Held that there was nothing in the
language of the statute which compelled the bond to be joint
merely, instead of joint and several, and that being in
Page 82 U. S. 141
terms joint merely, and B. being in fact but a surety, there was
no right in the obligee (A. being insolvent) to pursue B.'s estate
in equity, B. having died before A. and B.'s estate being so
discharged at law.
A statute of the State of New York thus enacts:
"No injunction shall be issued to stay the trial of any personal
action at issue in any court of law until the party applying
therefor shall execute a bond, with one or more sufficient
sureties, to the plaintiff in such action at law in such sum as the
chancellor or master allowing the injunction shall direct,
conditioned for the payment to the said plaintiff, and his legal
representatives, of all moneys which may be recovered by such
plaintiff or his legal representatives, . . . in such action at
law, for debt or damage, and for costs therein."

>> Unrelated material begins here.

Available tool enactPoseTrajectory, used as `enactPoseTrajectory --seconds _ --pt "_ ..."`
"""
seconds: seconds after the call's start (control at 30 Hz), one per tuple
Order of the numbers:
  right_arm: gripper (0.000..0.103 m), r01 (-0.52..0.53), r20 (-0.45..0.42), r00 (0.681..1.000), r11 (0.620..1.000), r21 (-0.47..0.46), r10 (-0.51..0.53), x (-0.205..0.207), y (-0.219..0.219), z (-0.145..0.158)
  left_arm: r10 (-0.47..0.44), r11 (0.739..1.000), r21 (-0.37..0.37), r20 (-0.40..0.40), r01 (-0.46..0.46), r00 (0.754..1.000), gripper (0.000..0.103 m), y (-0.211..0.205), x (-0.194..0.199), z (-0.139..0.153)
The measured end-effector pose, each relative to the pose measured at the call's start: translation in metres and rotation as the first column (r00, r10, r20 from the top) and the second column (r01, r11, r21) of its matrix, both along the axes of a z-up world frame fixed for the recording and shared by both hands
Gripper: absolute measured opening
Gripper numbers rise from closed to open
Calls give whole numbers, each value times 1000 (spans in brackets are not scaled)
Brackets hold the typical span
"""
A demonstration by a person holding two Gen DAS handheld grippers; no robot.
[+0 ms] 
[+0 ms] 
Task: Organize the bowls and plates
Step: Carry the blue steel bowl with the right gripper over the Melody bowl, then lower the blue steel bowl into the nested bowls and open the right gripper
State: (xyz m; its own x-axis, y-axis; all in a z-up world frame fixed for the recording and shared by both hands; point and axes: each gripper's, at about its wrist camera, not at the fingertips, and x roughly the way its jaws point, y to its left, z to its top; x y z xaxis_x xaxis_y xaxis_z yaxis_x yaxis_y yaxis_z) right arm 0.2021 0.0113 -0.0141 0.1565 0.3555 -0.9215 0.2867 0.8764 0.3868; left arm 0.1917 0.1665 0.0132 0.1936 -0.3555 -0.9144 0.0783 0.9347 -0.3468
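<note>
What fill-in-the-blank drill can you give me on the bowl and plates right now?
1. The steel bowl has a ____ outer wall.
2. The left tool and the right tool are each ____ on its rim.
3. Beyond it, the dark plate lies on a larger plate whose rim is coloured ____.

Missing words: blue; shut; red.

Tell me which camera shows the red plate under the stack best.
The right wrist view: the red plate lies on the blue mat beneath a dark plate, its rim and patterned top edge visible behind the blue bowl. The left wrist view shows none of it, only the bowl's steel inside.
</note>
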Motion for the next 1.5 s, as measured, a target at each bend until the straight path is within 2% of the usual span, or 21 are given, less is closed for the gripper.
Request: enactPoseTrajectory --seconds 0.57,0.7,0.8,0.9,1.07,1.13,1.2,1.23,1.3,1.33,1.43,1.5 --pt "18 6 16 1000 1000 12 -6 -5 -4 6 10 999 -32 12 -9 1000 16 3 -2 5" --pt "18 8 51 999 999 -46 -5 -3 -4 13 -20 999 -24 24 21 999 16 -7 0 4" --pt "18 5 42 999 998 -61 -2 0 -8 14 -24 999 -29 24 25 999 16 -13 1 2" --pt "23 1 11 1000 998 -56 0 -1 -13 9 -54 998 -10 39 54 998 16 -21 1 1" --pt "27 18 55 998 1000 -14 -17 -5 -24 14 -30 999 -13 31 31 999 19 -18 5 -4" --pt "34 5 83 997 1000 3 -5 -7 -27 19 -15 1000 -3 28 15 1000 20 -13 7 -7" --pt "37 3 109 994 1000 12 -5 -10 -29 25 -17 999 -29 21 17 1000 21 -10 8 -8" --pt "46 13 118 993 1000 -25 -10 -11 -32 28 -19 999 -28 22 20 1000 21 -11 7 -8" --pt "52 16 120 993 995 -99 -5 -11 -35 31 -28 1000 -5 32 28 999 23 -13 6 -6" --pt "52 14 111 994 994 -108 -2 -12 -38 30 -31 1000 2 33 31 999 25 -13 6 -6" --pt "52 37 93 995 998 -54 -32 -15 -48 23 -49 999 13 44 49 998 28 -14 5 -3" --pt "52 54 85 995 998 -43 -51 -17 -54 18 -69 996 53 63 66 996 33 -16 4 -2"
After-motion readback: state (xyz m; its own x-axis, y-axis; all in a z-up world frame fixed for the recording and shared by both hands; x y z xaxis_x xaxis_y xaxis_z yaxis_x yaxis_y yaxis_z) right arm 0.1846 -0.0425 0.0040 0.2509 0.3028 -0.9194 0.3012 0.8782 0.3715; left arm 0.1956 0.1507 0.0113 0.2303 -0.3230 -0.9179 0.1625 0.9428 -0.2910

With this statute in force, Pickersgill sued Lahens at law in
the superior court of New York, a common law court, on certain
endorsements. Thereupon Lahens filed a bill in the court of
chancery of the state for relief against the endorsements, and
having done so, applied under the above-quoted act for an
injunction to stay the trial at law. The court upon the filing of a
bond meant to be such as the above-quoted act required, granted a
temporary injunction staying the suit at law till an answer to the
bill in chancery should come in. The bond was the
joint
bond (not the joint and several bond) of Lahens and one Lafarge,
this Lafarge not having been any party to the suits already
mentioned, nor interested in them, and not deriving any benefit
from his joining in the bond. The bond recited the action at law
against Lahens, the bill and injunction in chancery, and the
condition of the instrument was that the obligors should pay all
moneys which should be recovered in the suit at law. Answers to the
bill for relief having come in, the action at law proceeded, and a
judgment was rendered against Lahens for $129,000. Before this
time, Lafarge had died, and at the time Lahens had become
insolvent. Thereupon Pickersgill filed a bill in equity against the
executors
Page 82 U. S. 142
of Lafarge, to have his estate pay the amount of the bond, with
interest from the recovery of the judgment against Lahens. The
executors demurred, assigning among other grounds of demurrer that
it appeared by the bill that Lafarge was not
severally
bound by the bond, but
only jointly bound with Lahens;
that Lafarge received no consideration for becoming an obligor;
that he was not interested in any of the matters in consequence
whereof the bond was given, and was merely a surety therein, and
that he departed this life before the filing of the present bill,
leaving Lahens surviving him, who was still alive. The court below
sustained the demurrer, acting doubtless on the ancient principle
of equity, announced with a clear mention of its grounds by Grier,
J., for this Court in the
United States v. Price [
Footnote 1] that after the death of one
joint obligor (the other surviving) the estate of the one deceased
cannot be pursued in equity unless there was "some moral obligation
antecedent to the bond," the which obligation the court declared
could not exist where the deceased obligor had been but a surety.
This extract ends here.